• **Data provided**
*** Block opens ***

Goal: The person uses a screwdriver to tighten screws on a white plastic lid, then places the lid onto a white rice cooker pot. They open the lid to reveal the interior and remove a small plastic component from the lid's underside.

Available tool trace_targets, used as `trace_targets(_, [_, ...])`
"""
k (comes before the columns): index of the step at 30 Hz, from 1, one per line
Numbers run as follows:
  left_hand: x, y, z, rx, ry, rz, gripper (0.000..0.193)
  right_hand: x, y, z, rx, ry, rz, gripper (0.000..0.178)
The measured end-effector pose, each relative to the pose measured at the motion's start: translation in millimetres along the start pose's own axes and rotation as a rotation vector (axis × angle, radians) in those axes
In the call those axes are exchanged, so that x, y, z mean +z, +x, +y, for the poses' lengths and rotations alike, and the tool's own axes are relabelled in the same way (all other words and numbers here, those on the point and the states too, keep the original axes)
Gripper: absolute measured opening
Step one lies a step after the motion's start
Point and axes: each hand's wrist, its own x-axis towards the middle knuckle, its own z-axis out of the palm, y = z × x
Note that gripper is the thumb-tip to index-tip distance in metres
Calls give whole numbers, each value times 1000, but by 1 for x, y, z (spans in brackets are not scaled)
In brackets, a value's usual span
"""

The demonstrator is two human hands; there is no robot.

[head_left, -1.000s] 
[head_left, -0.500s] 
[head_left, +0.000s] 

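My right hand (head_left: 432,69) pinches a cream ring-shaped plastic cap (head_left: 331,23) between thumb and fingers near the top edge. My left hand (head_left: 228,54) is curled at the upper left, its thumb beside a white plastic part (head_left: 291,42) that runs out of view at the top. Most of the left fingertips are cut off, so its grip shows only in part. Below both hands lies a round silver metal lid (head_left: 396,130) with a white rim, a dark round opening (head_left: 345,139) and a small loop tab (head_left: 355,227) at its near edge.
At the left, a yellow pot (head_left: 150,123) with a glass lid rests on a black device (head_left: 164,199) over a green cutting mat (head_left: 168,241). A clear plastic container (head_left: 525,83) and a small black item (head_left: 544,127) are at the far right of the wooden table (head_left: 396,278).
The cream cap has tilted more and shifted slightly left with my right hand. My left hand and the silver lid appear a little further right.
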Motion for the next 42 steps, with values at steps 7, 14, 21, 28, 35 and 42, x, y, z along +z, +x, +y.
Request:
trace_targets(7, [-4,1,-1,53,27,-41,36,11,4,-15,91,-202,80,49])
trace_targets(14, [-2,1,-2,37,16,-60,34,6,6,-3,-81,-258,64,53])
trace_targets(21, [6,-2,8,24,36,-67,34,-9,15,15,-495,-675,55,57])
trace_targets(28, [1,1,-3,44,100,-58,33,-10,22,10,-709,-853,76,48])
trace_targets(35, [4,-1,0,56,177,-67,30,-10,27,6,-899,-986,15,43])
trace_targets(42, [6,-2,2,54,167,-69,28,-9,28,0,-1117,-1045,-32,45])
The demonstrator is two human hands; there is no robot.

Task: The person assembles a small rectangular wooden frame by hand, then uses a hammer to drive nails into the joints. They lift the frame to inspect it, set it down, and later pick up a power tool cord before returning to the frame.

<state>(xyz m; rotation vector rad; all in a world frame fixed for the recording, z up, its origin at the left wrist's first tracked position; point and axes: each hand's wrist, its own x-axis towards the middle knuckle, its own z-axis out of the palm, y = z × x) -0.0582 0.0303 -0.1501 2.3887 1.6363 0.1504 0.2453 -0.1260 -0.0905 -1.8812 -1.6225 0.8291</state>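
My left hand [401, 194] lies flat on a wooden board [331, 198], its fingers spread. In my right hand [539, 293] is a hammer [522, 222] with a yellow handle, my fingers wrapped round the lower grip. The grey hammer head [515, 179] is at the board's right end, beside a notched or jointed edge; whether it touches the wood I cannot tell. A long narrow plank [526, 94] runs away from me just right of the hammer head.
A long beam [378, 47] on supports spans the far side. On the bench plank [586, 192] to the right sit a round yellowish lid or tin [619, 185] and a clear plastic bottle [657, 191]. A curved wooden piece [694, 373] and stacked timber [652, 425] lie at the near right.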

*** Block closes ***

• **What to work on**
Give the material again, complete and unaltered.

• **Solution for this exercise**
Goal: The person uses a screwdriver to tighten screws on a white plastic lid, then places the lid onto a white rice cooker pot. They open the lid to reveal the interior and remove a small plastic component from the lid's underside.

Available tool trace_targets, used as `trace_targets(_, [_, ...])`
"""
k (comes before the columns): index of the step at 30 Hz, from 1, one per line
Numbers run as follows:
  left_hand: x, y, z, rx, ry, rz, gripper (0.000..0.193)
  right_hand: x, y, z, rx, ry, rz, gripper (0.000..0.178)
The measured end-effector pose, each relative to the pose measured at the motion's start: translation in millimetres along the start pose's own axes and rotation as a rotation vector (axis × angle, radians) in those axes
In the call those axes are exchanged, so that x, y, z mean +z, +x, +y, for the poses' lengths and rotations alike, and the tool's own axes are relabelled in the same way (all other words and numbers here, those on the point and the states too, keep the original axes)
Gripper: absolute measured opening
Step one lies a step after the motion's start
Point and axes: each hand's wrist, its own x-axis towards the middle knuckle, its own z-axis out of the palm, y = z × x
Note that gripper is the thumb-tip to index-tip distance in metres
Calls give whole numbers, each value times 1000, but by 1 for x, y, z (spans in brackets are not scaled)
In brackets, a value's usual span
"""

The demonstrator is two human hands; there is no robot.

[head_left, -1.000s] 
[head_left, -0.500s] 
[head_left, +0.000s] 

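My right hand (head_left: 432,69) pinches a cream ring-shaped plastic cap (head_left: 331,23) between thumb and fingers near the top edge. My left hand (head_left: 228,54) is curled at the upper left, its thumb beside a white plastic part (head_left: 291,42) that runs out of view at the top. Most of the left fingertips are cut off, so its grip shows only in part. Below both hands lies a round silver metal lid (head_left: 396,130) with a white rim, a dark round opening (head_left: 345,139) and a small loop tab (head_left: 355,227) at its near edge.
At the left, a yellow pot (head_left: 150,123) with a glass lid rests on a black device (head_left: 164,199) over a green cutting mat (head_left: 168,241). A clear plastic container (head_left: 525,83) and a small black item (head_left: 544,127) are at the far right of the wooden table (head_left: 396,278).
The cream cap has tilted more and shifted slightly left with my right hand. My left hand and the silver lid appear a little further right.
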Motion for the next 42 steps, with values at steps 7, 14, 21, 28, 35 and 42, x, y, z along +z, +x, +y.
Request:
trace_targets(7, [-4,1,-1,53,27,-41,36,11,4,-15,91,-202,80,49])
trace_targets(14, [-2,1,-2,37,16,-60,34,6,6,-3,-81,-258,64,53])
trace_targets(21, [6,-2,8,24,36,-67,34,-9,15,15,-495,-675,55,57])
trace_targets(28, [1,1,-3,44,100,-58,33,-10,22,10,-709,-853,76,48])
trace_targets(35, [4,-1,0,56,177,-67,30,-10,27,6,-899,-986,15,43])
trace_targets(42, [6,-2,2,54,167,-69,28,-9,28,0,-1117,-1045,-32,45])
The demonstrator is two human hands; there is no robot.

Task: The person assembles a small rectangular wooden frame by hand, then uses a hammer to drive nails into the joints. They lift the frame to inspect it, set it down, and later pick up a power tool cord before returning to the frame.

<state>(xyz m; rotation vector rad; all in a world frame fixed for the recording, z up, its origin at the left wrist's first tracked position; point and axes: each hand's wrist, its own x-axis towards the middle knuckle, its own z-axis out of the palm, y = z × x) -0.0582 0.0303 -0.1501 2.3887 1.6363 0.1504 0.2453 -0.1260 -0.0905 -1.8812 -1.6225 0.8291</state>
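My left hand [401, 194] lies flat on a wooden board [331, 198], its fingers spread. In my right hand [539, 293] is a hammer [522, 222] with a yellow handle, my fingers wrapped round the lower grip. The grey hammer head [515, 179] is at the board's right end, beside a notched or jointed edge; whether it touches the wood I cannot tell. A long narrow plank [526, 94] runs away from me just right of the hammer head.
A long beam [378, 47] on supports spans the far side. On the bench plank [586, 192] to the right sit a round yellowish lid or tin [619, 185] and a clear plastic bottle [657, 191]. A curved wooden piece [694, 373] and stacked timber [652, 425] lie at the near right.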

The answer has been given in its entirety.